Uber’s statement comes after GMB called on the ride-hailing app to abandon its “bogus self-employment model,” as it claimed the firm’s drivers are “being denied their workers’ rights”.
GMB said it will be lodging proceedings with a London Employment Tribunal, in a bid to win “guaranteed hours, sick pay, pensions contributions” and other benefits for Bolt’s drivers.
A Bolt spokesperson said “drivers across the UK” like its “existing model because it gives them the opportunity to earn more.”
The company spokesperson said “huge demand across the sector” means “all operators need to keep improving their offer to encourage drivers to use their platform.”
“Bolt has an open dialogue with the GMB and will continue to speak with them directly,” the spokesperson added.
Emily Bradshaw, a partner from Pattison Brewer – the law firm acting on behalf of GMB – called on gig economy employers to “recognise when their staff meet the legal definition of worker.”

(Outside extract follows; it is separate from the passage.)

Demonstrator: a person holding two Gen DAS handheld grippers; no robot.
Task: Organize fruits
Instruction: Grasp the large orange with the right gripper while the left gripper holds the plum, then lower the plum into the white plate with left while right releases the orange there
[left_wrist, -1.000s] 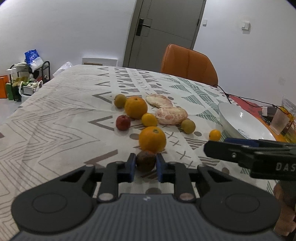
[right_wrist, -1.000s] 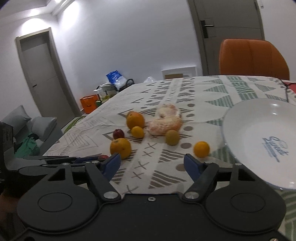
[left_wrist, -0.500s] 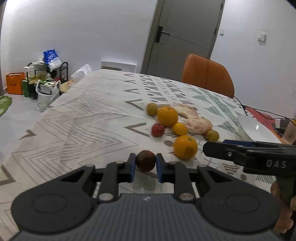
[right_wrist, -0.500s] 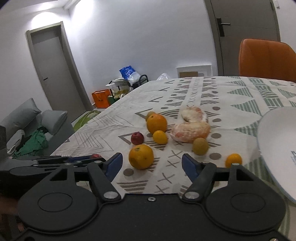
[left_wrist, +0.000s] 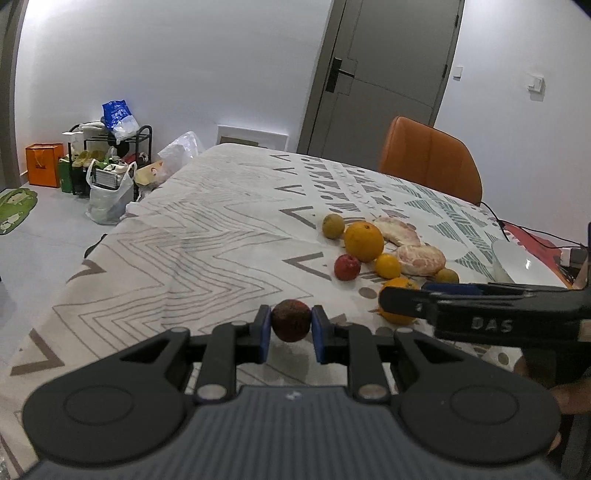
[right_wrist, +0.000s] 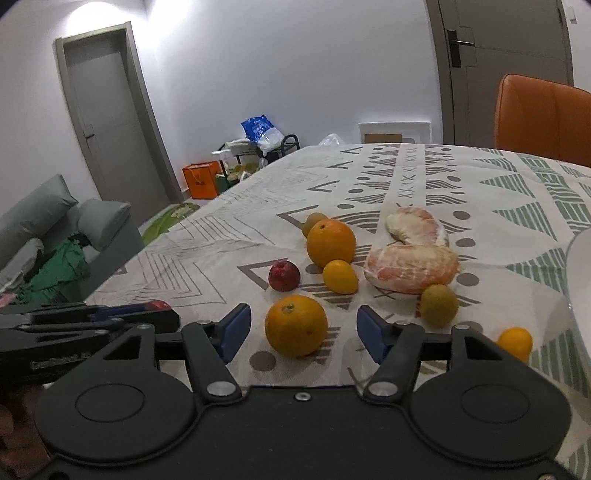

The case comes after Britain’s supreme court last year ruled that Uber must give its drivers 28 days paid holidays, sick pay, a maximum 48-hour week, and pay them the national minimum wage.
The landmark ruling paved the way for other gig economy workers to claim employment benefits, if they meet certain ‘tests,’ around pay and the extent to which they are controlled by their firms.
However, Daniel Parker, an employment lawyer at Winckworth Sherwood, explained that while “recent ‘gig economy’ decisions may have spurred on” GMB’s lawsuit, the Uber ruling does not guarantee Bolt’s driver’s will succeed in their case.
Parker said gig economy cases usually centre around the definition of a worker, in relation to questions over the “flexibility that individuals enjoy to organise and define their affairs” and the extent to which workers are “under a real degree of control”.
The employment lawyer added that “deciding whether someone is a worker or a self-employed contractor can be a very nuanced exercise.”
Notably, while workers at Pimlico Plumbers and taxi firm Addison Lee received recognition as workers after bringing forward legal challenges, the Court of Appeals last year ruled that Deliveroo drivers should not be classed as workers, due to the fact that riders can ask others to carry out a delivery for them.
The ambiguity has led to calls from unions, the Labour party, and the CEO of the Pensions Regulator, for greater clarity around the legal definition of the word worker
Nick Le Riche, a partner at BDB Pitmans said the UK’s cost-of-living crisis could accelerate the push for clarity “given the greater insecurity of working arrangements in the gig economy.”